Une cause du monologue : sensibilité interpersonnelle faible
La raison principale pour laquelle certaines personnes vous envahissent avec leurs bavardages unilatéraux est qu’elles ont une sensibilité interpersonnelle basse et ne se rendent pas compte que vous voulez abréger la discussion. La sensibilité interpersonnelle est la capacité de correctement « lire » autrui : percevoir leur comportement non verbal ainsi que leurs émotions et interpréter correctement leurs motivations ou intentions. Il existe de grandes différences entre les personnes par rapport à cette capacité. Certaines personnes – notamment les femmes – ont une facilité à lire les autres et faire des inférences correctes à partir de cette lecture. D’autres personnes n’ont aucun accès à ces indices subtils non verbaux et ne réagissent que par rapport à ce qui est dit explicitement.
Comment s’éclipser ?
Si une personne avec une sensibilité interpersonnelle faible continue de palabrer bien que vous signaliez avec votre comportement votre envie de partir, c’est parce qu’elle n’arrive pas à lire vos signes subtils qui tentent de mettre fin à cette conversation. Puisque la personne est « aveugle » par rapport au comportement non verbal, il faut changer de canal de communication, passer au verbal et l’interrompre en disant clairement que vous devez partir. Bien que cela puisse paraître impoli, vous ne risquez pas grand-chose étant donné la sensibilité interpersonnelle réduite de la personne. Elle ne va pas se vexer mais va plutôt vous regarder avec surprise et vous laisser aller sans problème. Osez l’interruption !
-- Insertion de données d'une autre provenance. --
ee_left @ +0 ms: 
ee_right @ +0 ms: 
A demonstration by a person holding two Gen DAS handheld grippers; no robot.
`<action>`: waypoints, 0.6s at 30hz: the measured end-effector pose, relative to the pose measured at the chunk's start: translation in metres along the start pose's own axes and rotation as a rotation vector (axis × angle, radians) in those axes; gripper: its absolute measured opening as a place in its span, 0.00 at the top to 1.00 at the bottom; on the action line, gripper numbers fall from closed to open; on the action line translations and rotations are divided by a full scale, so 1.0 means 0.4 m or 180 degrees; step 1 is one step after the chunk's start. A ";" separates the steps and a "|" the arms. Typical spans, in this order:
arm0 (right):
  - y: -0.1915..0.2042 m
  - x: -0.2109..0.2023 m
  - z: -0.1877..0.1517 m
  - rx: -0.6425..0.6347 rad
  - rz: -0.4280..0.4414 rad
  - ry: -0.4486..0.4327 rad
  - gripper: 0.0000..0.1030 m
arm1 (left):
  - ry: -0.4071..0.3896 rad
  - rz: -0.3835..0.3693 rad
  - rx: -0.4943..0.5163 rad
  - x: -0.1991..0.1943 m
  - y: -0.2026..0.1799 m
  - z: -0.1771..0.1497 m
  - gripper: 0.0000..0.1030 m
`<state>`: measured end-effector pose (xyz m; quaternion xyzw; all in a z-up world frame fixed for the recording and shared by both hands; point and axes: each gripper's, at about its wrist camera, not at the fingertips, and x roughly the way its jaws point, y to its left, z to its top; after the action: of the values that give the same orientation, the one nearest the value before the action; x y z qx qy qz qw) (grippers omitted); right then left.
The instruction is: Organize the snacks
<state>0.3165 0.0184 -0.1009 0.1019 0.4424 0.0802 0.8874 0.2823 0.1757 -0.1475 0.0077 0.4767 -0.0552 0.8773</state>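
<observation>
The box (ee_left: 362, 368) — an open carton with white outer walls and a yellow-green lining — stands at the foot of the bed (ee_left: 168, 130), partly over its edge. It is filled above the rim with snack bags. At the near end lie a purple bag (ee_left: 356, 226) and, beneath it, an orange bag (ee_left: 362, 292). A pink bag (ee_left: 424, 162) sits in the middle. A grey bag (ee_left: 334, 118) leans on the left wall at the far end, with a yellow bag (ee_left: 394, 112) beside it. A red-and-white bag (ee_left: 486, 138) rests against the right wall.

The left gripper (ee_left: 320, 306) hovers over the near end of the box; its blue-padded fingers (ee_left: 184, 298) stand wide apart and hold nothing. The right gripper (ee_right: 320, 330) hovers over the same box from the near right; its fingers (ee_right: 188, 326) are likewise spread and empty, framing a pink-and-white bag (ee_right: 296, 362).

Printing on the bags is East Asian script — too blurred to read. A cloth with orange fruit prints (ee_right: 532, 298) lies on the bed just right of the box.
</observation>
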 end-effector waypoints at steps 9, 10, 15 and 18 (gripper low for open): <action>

Une autre cause : la démonstration du pouvoir
La situation se complexifie légèrement si la personne logorrhéique est votre supérieur car la raison pour laquelle votre superviseur n’arrête pas de parler peut être autre que le manque de sensibilité interpersonnelle. Les personnes au pouvoir utilisent le monologue pour contrôler et dominer afin de montrer qui est le chef dans la situation. Le pire, c’est que ce comportement est peut-être devenu une habitude dont votre supérieur ne se rend plus compte par manque de feedback – car personne n’ose le contredire ou l’interrompre. Ici, c’est votre sensibilité interpersonnelle qui est interpelée. Il faut donc détecter s’il s’agit d’un manque de sensibilité interpersonnelle de votre interlocuteur ou d’une simple démonstration de pouvoir. Dans le premier cas, l’interrompre sera sans conséquences négatives. Dans le second cas, il vaut mieux montrer des signes d’acceptation de son autorité et donc ne pas l’interrompre. Méfiez-vous de l’interruption !
Quoi faire donc ?
Interrompre ou ne pas interrompre, telle est la question. Il faut d’abord tester la sensibilité interpersonnelle de votre interlocuteur tout en utilisant la vôtre. Procédez étape par étape : commencez par arrêter les acquiescements de tête, puis vous détournez votre regard, faites un pas « en dehors » de la sphère que vous occupez les deux, vous orientez votre corps à 90 degrés à l’écart de votre interlocuteur, ou encore vous portez votre regard sur votre montre. Si aucun de ces signes ne l’incite à finir son monologue, il y a de fortes chances que la personne ait une faible sensibilité interpersonnelle : vous pouvez sans autre oser l’interruption. Par contre, si vous détectez de l’irritation ou du mépris, il s’agit d’un jeu de pouvoir. Si vous voulez conserver une bonne relation avec la personne, il vaut mieux ne pas interrompre et rester à l’écoute (on peut toujours s’éclipser dans son esprit !).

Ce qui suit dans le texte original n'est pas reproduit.